▶ **Work to be completed**: Copying rule for the data below: pictures stay out, and only the lines from the one with "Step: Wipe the" down to the one with "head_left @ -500", inclusive, are repeated exactly.

---

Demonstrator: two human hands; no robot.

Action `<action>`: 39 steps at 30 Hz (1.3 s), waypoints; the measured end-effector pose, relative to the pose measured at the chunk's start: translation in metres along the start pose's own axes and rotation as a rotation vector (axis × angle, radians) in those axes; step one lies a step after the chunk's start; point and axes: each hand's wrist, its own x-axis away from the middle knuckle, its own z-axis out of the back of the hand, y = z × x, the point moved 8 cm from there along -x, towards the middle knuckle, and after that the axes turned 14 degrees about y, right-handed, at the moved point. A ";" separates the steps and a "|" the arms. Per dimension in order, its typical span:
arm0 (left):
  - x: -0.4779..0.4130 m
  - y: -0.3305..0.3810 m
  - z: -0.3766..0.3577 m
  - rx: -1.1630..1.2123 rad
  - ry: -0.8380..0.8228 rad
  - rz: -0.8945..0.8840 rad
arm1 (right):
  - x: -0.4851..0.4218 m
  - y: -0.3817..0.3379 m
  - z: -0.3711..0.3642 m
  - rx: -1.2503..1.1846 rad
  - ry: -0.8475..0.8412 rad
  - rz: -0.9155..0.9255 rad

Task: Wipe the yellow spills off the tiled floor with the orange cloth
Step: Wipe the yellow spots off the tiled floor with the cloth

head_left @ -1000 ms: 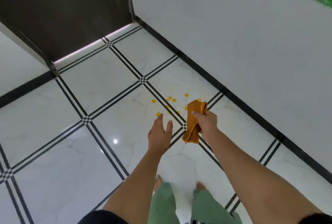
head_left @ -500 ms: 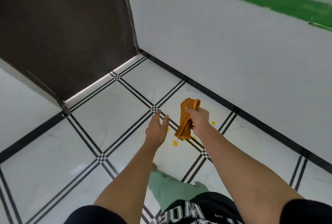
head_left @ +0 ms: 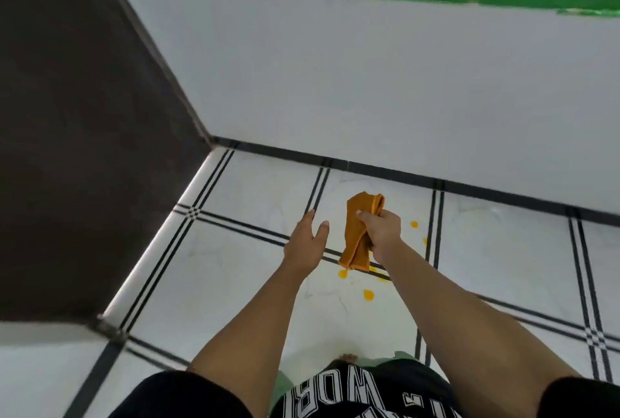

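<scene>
Right hand (head_left: 382, 233) grips orange cloth (head_left: 358, 233) above yellow spills (head_left: 368, 294); left hand (head_left: 307, 243) open.

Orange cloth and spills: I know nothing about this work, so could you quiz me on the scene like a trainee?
1. True or false: the orange cloth lies flat on the floor.
2. Which hand holds the cloth?
3. The yellow spills are: A on the wall, B on the floor, C on a table.
Key: 1 false, it hangs from a hand. 2 the right hand. 3 B.
</scene>
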 end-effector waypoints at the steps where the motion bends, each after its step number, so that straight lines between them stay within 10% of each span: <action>1: -0.015 -0.003 0.002 -0.024 -0.059 -0.026 | 0.001 0.002 -0.009 -0.020 0.047 -0.004; 17: -0.147 -0.020 -0.057 -0.352 -0.649 -0.422 | -0.021 0.054 -0.070 -0.411 0.652 -0.269; 30: -0.296 -0.207 -0.372 -0.470 -0.735 -0.577 | -0.340 0.287 -0.133 -0.334 0.784 -0.344; 39: -0.375 -0.346 -0.560 -0.673 -0.729 -0.943 | -0.513 0.466 -0.158 0.397 0.828 -0.310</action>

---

▶ **Output below**:
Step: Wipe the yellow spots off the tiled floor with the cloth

head_left @ -1000 ms: 
head_left @ -500 ms: 

No further work remains in this exercise.